At Southaven Middle School in Mississippi, parents are outraged at the offer of shapewear as a solution to "body image" issues.

Ashley Wells Heun, parent to a daughter in 8th grade, posted the letter that was sent home to families with girls attending the middle school on Facebook and Twitter.

The letter was headed:

"Why Do Girls Suffer from Body Image?"

Parents aren't upset the school wanted to address body image issues, but their solution was far from helpful.

The letter started:

"Body image is a perception of one's body, and simultaneously, a measure of one's attractiveness."
"Female body image is a product of personal, social and cultural experiences, and often emerges as a desire to adhere to an 'ideal' bod shape."
"Girls are more likely than boys to have a negative body image."
"This may be because man women in the United States feel pressured to measure up to strict and unrealistic social and cultural beauty ideals, which can lead to negative body image."

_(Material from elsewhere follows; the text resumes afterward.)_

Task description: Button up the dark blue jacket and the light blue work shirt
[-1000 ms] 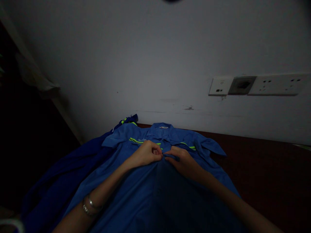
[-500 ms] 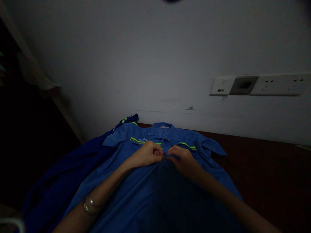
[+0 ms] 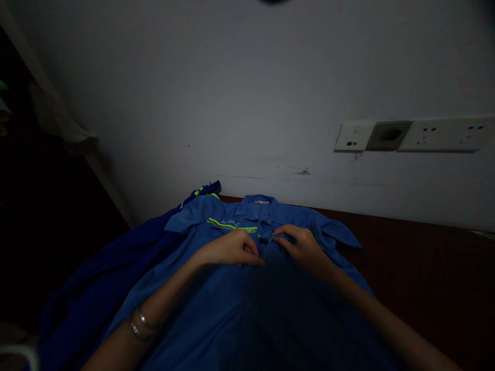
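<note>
A blue short-sleeved work shirt [image 3: 216,288] lies spread out with its collar toward the wall and yellow-green stripes across the chest. Over its middle front, my left hand [image 3: 237,248] is closed, thumb and forefinger pinched at the front edge of the cloth; its other fingers curl under and are partly hidden. Just to the right, my right hand [image 3: 301,247] pinches the opposite front edge, lifting it slightly. A small gap separates the two hands. Shadow darkens the lower front, so buttons cannot be made out.
A darker blue garment [image 3: 116,268] with yellow-green trim lies along the shirt's left side. The dark reddish-brown tabletop [image 3: 417,268] meets a pale wall [image 3: 247,103]. Sockets and switches [image 3: 406,136] sit on the wall at right. A white curved object [image 3: 19,351] shows at lower left.
My hands have drawn apart at the shirt front. The right has shifted right and slightly up with the cloth edge; the left has dropped a little, its thumb pointing lower.
</note>
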The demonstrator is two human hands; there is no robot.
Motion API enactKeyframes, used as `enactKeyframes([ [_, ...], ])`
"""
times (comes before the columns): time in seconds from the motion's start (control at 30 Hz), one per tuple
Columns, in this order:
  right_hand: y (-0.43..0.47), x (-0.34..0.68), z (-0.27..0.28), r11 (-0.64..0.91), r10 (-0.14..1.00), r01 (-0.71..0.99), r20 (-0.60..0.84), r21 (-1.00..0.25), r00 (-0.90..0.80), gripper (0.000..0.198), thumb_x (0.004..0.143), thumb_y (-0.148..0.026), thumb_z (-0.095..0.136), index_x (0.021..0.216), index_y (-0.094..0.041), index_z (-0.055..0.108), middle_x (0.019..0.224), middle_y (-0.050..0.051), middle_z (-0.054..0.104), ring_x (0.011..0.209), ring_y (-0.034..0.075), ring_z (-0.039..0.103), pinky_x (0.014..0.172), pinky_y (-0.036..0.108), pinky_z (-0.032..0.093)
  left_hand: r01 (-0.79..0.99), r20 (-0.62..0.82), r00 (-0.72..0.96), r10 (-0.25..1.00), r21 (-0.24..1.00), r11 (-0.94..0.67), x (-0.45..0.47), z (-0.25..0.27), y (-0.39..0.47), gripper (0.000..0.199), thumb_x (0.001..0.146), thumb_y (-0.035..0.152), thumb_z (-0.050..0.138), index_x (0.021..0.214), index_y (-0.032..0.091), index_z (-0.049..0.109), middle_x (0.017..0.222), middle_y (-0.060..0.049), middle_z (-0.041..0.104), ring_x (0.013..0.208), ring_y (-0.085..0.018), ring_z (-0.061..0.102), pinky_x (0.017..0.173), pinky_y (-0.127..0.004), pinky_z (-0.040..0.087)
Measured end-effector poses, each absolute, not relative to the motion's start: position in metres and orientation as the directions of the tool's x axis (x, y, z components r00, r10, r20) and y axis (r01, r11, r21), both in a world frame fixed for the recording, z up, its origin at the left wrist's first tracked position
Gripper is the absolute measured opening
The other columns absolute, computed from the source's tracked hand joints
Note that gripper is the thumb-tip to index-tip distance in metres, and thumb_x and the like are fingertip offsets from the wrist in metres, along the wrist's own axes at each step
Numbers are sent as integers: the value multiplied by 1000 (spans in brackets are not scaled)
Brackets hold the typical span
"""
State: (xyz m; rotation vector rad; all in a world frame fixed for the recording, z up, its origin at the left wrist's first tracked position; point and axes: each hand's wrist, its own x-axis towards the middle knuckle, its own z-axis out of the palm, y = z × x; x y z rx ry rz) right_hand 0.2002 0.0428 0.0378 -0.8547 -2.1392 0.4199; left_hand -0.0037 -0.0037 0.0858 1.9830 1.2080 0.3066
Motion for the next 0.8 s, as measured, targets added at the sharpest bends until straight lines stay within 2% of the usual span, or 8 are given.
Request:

It went on to share research has shown girls are more likely to have depression than boys because of this negative self-image.

A recent study showed teenagers' body dissatisfaction lead to depressive episodes. The authors of the study felt that preventing these body image issues could "be an effective strategy to reduce mental health issues.”

At first, their suggestion seemed helpful:

"We, the counselors of Southaven Middle School, would like to have an opportunity to offer some healthy literature to your daughter on maintaining a positive body image."

However, instead of bettering students' body image by unpacking societal standards of beauty, they then suggested conforming to them with shapewear.

"We are also providing girls with shapewear, bras, and other health products if applicable."

Heun said in the caption of the post:

"So you begin this masterpiece detailing how damaging a negative body image is for girls, how the stress of conforming to an impossible perceived image can adversely affect their mental health, and then OFFER TO GIVE THEM SPANX SO THEY CAN BETTER FIT THE PERCEIVED IMAGE?!?"
"What. The. Very. F@
"How, in the hell, are you promoting a positive body image by saying 'here, you’re too fat. You need shapewear to make you look thinner.'"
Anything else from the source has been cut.